A faithful copy of all the data is the goal; omit the pictures.

(Data extracted from a collection)
/---

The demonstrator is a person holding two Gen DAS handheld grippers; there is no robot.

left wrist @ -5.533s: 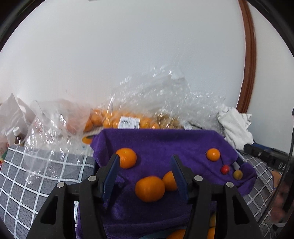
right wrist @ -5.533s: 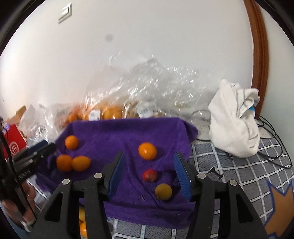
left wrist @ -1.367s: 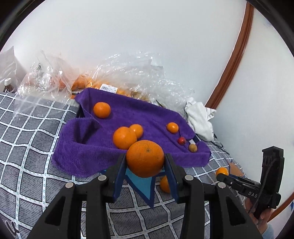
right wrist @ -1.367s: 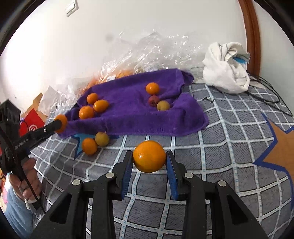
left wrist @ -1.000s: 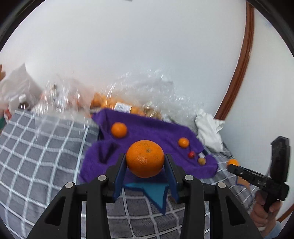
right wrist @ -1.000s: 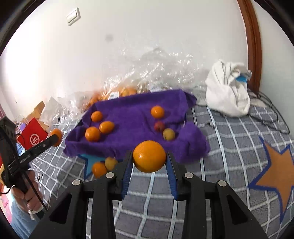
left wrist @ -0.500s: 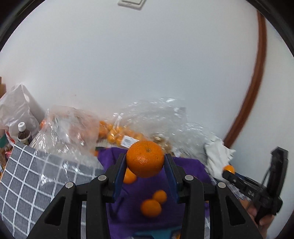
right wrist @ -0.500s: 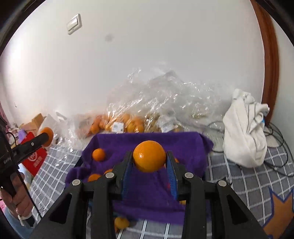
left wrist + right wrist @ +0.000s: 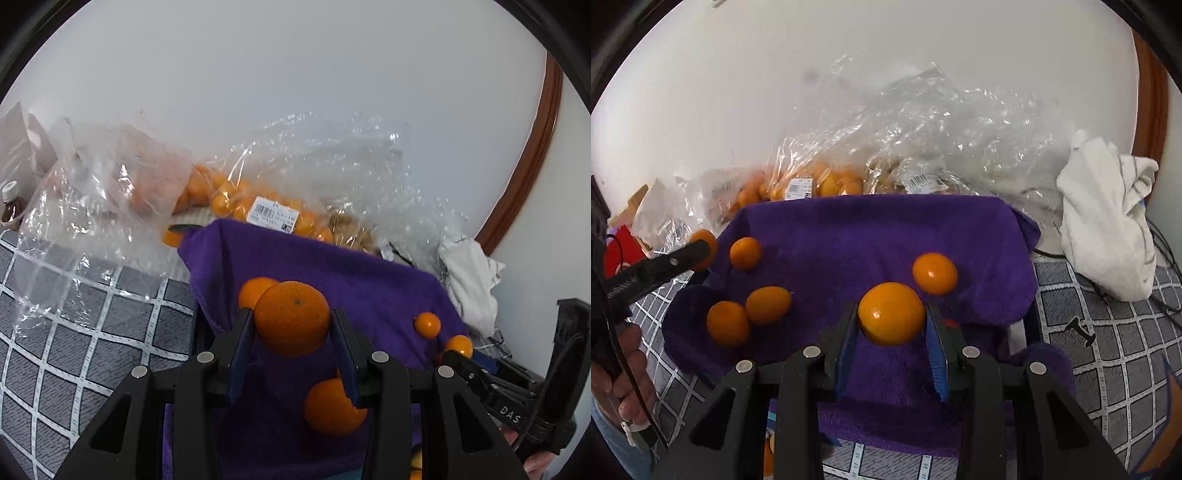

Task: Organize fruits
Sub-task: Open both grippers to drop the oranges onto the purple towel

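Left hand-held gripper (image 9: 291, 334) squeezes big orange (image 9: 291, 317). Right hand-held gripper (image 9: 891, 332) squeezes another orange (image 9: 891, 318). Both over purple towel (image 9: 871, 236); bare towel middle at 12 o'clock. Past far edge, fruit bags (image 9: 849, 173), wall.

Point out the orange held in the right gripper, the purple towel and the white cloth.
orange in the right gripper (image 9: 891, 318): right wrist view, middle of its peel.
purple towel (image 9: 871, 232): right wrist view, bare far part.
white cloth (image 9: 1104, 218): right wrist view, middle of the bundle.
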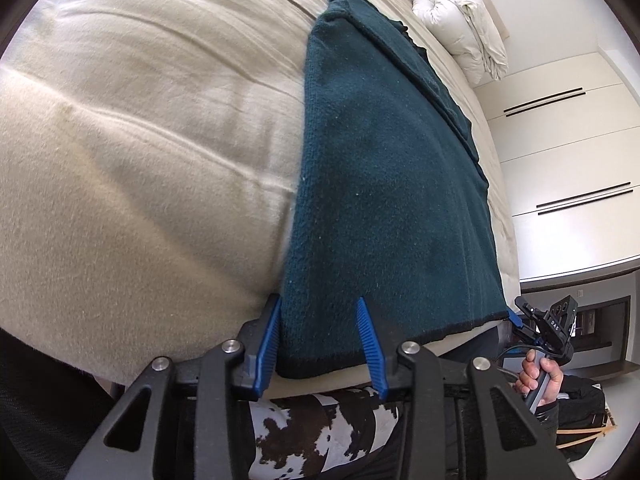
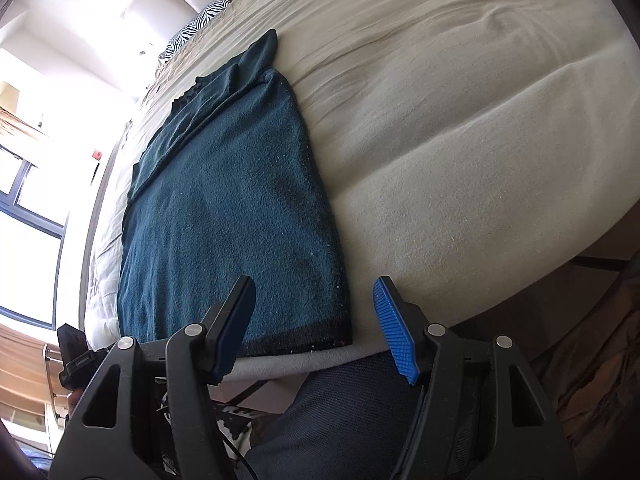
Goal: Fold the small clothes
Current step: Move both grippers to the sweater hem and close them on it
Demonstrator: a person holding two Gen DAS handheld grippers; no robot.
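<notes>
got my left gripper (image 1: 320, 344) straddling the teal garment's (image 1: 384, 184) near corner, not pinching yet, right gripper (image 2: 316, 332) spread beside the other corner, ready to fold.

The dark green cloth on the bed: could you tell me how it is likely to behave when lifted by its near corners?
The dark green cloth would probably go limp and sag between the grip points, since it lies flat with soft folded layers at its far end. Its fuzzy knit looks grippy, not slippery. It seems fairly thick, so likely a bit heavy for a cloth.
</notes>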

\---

ANSWER TO THIS TASK:
The demonstrator is a person holding two Gen DAS handheld grippers; there is no robot.

left wrist @ -5.533s: 
right wrist @ -5.533s: 
left wrist @ -1.367s: 
right wrist @ -1.367s: 
left wrist @ -1.000s: 
right wrist @ -1.000s: 
left wrist @ -0.500s: 
right wrist @ -0.500s: 
left wrist + right wrist @ +0.000s: 

Task: Organize fruits
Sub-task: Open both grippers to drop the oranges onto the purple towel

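Left hand-held gripper (image 9: 291, 334) squeezes big orange (image 9: 291, 317). Right hand-held gripper (image 9: 891, 332) squeezes another orange (image 9: 891, 318). Both over purple towel (image 9: 871, 236); bare towel middle at 12 o'clock. Past far edge, fruit bags (image 9: 849, 173), wall.

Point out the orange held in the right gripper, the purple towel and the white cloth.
orange in the right gripper (image 9: 891, 318): right wrist view, middle of its peel.
purple towel (image 9: 871, 232): right wrist view, bare far part.
white cloth (image 9: 1104, 218): right wrist view, middle of the bundle.
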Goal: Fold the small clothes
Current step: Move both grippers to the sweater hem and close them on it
Demonstrator: a person holding two Gen DAS handheld grippers; no robot.
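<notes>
got my left gripper (image 1: 320, 344) straddling the teal garment's (image 1: 384, 184) near corner, not pinching yet, right gripper (image 2: 316, 332) spread beside the other corner, ready to fold.

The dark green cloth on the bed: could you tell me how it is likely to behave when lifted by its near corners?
The dark green cloth would probably go limp and sag between the grip points, since it lies flat with soft folded layers at its far end. Its fuzzy knit looks grippy, not slippery. It seems fairly thick, so likely a bit heavy for a cloth.
</notes>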

The exercise has been answered, and the work is done.